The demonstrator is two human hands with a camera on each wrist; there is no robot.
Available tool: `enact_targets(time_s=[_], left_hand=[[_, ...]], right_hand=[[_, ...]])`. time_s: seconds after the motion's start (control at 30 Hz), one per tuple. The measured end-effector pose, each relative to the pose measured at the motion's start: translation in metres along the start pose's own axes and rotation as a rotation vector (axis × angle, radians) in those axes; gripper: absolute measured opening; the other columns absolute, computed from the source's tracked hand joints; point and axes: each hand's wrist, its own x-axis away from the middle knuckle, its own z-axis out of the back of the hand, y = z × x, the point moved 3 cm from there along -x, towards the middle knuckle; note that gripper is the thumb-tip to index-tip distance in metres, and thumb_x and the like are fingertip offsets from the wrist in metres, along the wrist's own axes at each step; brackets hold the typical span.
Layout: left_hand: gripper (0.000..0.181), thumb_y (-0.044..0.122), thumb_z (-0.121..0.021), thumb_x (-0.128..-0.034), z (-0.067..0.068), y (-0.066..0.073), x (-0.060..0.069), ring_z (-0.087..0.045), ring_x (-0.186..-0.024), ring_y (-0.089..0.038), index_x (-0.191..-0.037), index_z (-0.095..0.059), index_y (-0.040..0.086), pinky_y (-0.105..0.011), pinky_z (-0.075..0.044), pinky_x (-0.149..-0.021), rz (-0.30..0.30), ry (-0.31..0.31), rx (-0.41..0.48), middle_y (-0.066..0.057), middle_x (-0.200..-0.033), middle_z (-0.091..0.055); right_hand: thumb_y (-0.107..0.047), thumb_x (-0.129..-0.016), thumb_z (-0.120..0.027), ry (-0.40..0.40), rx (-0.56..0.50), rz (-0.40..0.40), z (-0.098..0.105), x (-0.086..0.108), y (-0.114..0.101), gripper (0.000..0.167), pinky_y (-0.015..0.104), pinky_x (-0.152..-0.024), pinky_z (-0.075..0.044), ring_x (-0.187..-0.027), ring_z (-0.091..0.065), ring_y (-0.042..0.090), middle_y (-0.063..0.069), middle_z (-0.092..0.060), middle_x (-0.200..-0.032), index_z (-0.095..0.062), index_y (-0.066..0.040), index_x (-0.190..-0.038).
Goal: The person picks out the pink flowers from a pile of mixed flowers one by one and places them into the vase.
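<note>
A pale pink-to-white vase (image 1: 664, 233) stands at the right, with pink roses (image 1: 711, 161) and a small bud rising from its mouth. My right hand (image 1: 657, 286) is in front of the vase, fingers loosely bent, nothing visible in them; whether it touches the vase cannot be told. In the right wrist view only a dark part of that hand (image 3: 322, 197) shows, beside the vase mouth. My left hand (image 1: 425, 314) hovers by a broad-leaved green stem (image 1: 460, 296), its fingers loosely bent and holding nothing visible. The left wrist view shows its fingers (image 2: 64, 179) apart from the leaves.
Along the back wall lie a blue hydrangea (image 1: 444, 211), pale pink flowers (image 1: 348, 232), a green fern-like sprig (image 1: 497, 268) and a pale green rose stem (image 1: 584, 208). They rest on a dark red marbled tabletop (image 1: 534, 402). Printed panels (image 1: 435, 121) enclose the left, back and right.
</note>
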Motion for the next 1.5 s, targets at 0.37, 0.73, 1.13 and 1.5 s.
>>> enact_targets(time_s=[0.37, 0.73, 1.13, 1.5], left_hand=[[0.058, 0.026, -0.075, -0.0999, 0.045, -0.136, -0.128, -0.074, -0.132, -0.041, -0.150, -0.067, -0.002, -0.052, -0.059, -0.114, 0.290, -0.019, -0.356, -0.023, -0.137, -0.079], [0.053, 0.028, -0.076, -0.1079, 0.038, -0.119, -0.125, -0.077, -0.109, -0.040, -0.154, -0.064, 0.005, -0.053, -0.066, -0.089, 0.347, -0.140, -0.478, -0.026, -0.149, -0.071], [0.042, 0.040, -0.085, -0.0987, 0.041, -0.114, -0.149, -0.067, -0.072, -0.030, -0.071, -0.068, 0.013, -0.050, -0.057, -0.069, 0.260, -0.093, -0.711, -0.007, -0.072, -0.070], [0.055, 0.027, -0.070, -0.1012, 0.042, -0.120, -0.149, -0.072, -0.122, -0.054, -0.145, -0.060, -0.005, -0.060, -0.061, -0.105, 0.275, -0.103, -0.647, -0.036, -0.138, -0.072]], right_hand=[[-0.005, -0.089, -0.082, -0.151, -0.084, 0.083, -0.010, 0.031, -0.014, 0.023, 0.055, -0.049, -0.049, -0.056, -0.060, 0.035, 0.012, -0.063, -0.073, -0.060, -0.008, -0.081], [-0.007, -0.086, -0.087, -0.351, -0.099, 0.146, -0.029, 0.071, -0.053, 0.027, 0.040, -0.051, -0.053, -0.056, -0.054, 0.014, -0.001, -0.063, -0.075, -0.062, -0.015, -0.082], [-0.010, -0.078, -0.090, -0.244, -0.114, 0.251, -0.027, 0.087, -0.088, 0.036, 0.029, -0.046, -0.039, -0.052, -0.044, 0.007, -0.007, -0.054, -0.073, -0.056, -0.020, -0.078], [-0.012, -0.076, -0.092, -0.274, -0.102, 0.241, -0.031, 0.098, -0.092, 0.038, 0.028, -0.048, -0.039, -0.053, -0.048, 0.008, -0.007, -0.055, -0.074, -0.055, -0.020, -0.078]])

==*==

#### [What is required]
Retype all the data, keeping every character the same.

#### [Answer]
The demonstrator is two human hands with a camera on each wrist; there is no robot.
Available tool: `enact_targets(time_s=[_], left_hand=[[_, ...]], right_hand=[[_, ...]])`. time_s: seconds after the motion's start (control at 30 Hz), one per tuple. The measured end-effector pose, each relative to the pose measured at the motion's start: translation in metres along the start pose's own axes and rotation as a rotation vector (axis × angle, radians) in those axes; gripper: absolute measured opening; the other columns absolute, computed from the source's tracked hand joints; point and axes: each hand's wrist, its own x-axis away from the middle knuckle, its own z-axis out of the back of the hand, y = z × x, the point moved 3 cm from there along -x, towards the middle knuckle; note that gripper is the thumb-tip to index-tip distance in metres, and thumb_x and the like are fingertip offsets from the wrist in metres, along the wrist's own axes at each step; brackets hold the typical span.
Layout: left_hand: gripper (0.000..0.181), thumb_y (-0.044..0.122), thumb_z (-0.121..0.021), thumb_x (-0.128..-0.034), z (-0.067..0.068), y (-0.066..0.073), x (-0.060..0.069), ring_z (-0.087..0.045), ring_x (-0.186..-0.024), ring_y (-0.089..0.038), index_x (-0.191..-0.037), index_z (-0.095..0.059), index_y (-0.040..0.086), pinky_y (-0.105..0.011), pinky_z (-0.075..0.044), pinky_x (-0.149..-0.021), rz (-0.30..0.30), ry (-0.31..0.31), rx (-0.41..0.48), middle_y (-0.066..0.057), middle_x (-0.200..-0.033), middle_z (-0.091..0.055); right_hand: thumb_y (-0.107..0.047), thumb_x (-0.129..-0.016), thumb_z (-0.120..0.027), ry (-0.40..0.40), rx (-0.56..0.50), rz (-0.40..0.40), z (-0.098..0.105), x (-0.086..0.108), y (-0.114..0.101), gripper (0.000..0.167), pinky_y (-0.015..0.104), pinky_x (-0.152..-0.024), pinky_z (-0.075..0.044), ring_x (-0.187..-0.027), ring_z (-0.091..0.065), ring_y (-0.042..0.090), middle_y (-0.063..0.069), middle_z (-0.092..0.060), middle_x (-0.200..-0.032), index_z (-0.095..0.062), index_y (-0.066..0.040), index_x (-0.190..-0.038).
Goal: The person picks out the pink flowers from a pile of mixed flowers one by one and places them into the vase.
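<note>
A pale pink-to-white vase (image 1: 664, 233) stands at the right, with pink roses (image 1: 711, 161) and a small bud rising from its mouth. My right hand (image 1: 657, 286) is in front of the vase, fingers loosely bent, nothing visible in them; whether it touches the vase cannot be told. In the right wrist view only a dark part of that hand (image 3: 322, 197) shows, beside the vase mouth. My left hand (image 1: 425, 314) hovers by a broad-leaved green stem (image 1: 460, 296), its fingers loosely bent and holding nothing visible. The left wrist view shows its fingers (image 2: 64, 179) apart from the leaves.
Along the back wall lie a blue hydrangea (image 1: 444, 211), pale pink flowers (image 1: 348, 232), a green fern-like sprig (image 1: 497, 268) and a pale green rose stem (image 1: 584, 208). They rest on a dark red marbled tabletop (image 1: 534, 402). Printed panels (image 1: 435, 121) enclose the left, back and right.
</note>
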Motion for the next 1.5 s, targets at 0.37, 0.73, 1.13 and 1.5 s.
>>> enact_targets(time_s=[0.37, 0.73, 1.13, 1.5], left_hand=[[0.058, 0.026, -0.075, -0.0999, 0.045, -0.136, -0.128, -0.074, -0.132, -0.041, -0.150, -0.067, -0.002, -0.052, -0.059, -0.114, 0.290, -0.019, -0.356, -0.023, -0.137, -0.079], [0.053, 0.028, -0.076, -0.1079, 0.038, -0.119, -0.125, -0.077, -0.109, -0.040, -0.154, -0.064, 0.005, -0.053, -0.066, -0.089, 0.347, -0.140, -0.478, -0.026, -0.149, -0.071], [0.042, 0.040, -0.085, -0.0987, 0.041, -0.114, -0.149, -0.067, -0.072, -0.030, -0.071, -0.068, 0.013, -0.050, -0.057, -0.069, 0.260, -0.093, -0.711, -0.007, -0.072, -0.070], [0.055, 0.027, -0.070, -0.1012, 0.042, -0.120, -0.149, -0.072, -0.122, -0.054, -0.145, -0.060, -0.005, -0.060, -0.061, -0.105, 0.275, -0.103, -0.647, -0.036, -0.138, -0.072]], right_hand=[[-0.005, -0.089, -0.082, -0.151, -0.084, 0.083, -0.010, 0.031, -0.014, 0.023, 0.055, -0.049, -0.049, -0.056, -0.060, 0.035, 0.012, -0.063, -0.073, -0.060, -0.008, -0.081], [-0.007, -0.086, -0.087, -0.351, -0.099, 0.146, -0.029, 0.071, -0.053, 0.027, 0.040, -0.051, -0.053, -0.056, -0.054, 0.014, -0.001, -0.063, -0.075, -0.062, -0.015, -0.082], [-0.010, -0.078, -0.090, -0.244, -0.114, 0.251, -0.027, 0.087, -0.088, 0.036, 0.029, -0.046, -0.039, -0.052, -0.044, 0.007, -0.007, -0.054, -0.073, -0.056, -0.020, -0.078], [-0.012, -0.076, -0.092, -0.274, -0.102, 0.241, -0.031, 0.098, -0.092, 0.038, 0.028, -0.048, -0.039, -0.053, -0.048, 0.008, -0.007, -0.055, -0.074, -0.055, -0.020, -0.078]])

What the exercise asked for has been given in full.